Fasquelle n'est d'ailleurs pas le seul à user de la couleur jaune, le Mercure de France aussi.


marchands de couleur : droguistes actuels, c'est-à-dire marchands de produits d'entretien, de "produits de ménage", de quincaillerie. A l'origine, comme on peut le voir sur une photographie du début du siècle, prise rue de la Goutte d'or, à Paris, les marchands de couleurs fournissaient leur matériel aux peintres.

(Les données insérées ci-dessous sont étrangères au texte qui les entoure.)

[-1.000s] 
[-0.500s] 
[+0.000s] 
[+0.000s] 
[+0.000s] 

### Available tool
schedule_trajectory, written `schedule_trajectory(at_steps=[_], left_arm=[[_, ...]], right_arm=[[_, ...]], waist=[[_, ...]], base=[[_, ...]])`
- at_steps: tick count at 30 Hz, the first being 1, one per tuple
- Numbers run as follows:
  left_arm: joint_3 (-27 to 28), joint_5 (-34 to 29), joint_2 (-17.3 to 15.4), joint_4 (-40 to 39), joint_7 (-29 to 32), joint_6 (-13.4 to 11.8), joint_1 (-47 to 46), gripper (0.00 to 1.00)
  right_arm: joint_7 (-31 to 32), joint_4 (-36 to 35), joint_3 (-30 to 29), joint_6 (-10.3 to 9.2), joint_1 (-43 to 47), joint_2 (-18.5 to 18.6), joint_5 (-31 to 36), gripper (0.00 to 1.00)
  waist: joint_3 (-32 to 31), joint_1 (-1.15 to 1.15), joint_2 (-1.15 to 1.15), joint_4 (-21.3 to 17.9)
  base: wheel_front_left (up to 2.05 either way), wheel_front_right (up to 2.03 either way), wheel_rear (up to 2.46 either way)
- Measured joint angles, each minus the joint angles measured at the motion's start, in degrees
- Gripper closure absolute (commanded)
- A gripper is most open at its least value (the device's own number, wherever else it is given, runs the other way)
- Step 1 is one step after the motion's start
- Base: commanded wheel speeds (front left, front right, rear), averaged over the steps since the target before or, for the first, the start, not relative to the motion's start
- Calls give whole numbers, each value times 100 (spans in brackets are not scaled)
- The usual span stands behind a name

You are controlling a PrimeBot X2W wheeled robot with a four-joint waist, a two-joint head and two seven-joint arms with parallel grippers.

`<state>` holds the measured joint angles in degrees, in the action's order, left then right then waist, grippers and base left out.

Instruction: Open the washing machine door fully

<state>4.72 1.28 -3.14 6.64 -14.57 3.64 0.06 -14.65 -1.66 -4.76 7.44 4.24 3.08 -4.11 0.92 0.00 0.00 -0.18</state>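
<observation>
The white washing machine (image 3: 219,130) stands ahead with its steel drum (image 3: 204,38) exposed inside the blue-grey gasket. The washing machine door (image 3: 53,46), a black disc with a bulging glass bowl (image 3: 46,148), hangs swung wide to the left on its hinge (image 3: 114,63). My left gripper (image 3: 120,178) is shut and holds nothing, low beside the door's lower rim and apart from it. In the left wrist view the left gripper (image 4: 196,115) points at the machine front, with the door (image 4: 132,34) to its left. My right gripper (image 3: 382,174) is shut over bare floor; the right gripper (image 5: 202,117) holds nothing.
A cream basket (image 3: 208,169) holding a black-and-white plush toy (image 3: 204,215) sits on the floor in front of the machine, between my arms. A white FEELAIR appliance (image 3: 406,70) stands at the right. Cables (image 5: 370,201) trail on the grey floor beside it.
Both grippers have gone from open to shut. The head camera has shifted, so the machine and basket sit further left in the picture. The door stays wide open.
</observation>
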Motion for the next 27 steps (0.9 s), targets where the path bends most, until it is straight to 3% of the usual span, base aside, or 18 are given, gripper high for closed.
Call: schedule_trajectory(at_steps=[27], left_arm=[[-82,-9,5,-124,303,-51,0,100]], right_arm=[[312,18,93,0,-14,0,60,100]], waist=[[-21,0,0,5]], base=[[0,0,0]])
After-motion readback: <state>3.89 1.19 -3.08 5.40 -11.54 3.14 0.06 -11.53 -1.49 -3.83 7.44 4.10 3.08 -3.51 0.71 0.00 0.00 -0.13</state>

Jeanne, vers ajouté dans l'édition Denoël de 1947


La Tour = La Tour Eiffel qui, après avoir suscité une polémique lors de sa construction devient pour les poètes et peintres des années 1910, le manifeste de la modernité ; la roue est sans doute à rattacher à la Grande Roue construite pour l'Exposition universelle de 1900 (et démolie en 1937), mais aussi à l'image que développe Vigny dans "Paris"  (1831, dans Poèmes antiques et modernes), "vivante Roue" (vers 44) qui meut le monde. Les deux évocations sont, à travers celle du gibet, ambivalentes, puisqu'elles évoquent tout autant le divertissement que les supplices, le présent que le passé. Par ailleurs, l'image du "Grand gibet" pourrait actualiser l'évocation du gibet de Montfaucon dans "La ballade des pendus" de Villon, à travers l'architecture du palais du Trocadéro (construit en 1878, démoli en 1937), avec sa ligne horizontale entre les deux tours (merci à Alain Ruhlmann pour cette information). Mais Paris (avec son unique Tour, ses autobus) s'oppose, dans son caractère contemporain, présent, moderne, à l'évocation enfantine et magique de Moscou au début du poème. Il y a, d'ailleurs, dans cette dernière partie, bien des points communs avec "Zone" d'Apollinaire, écrit au même moment.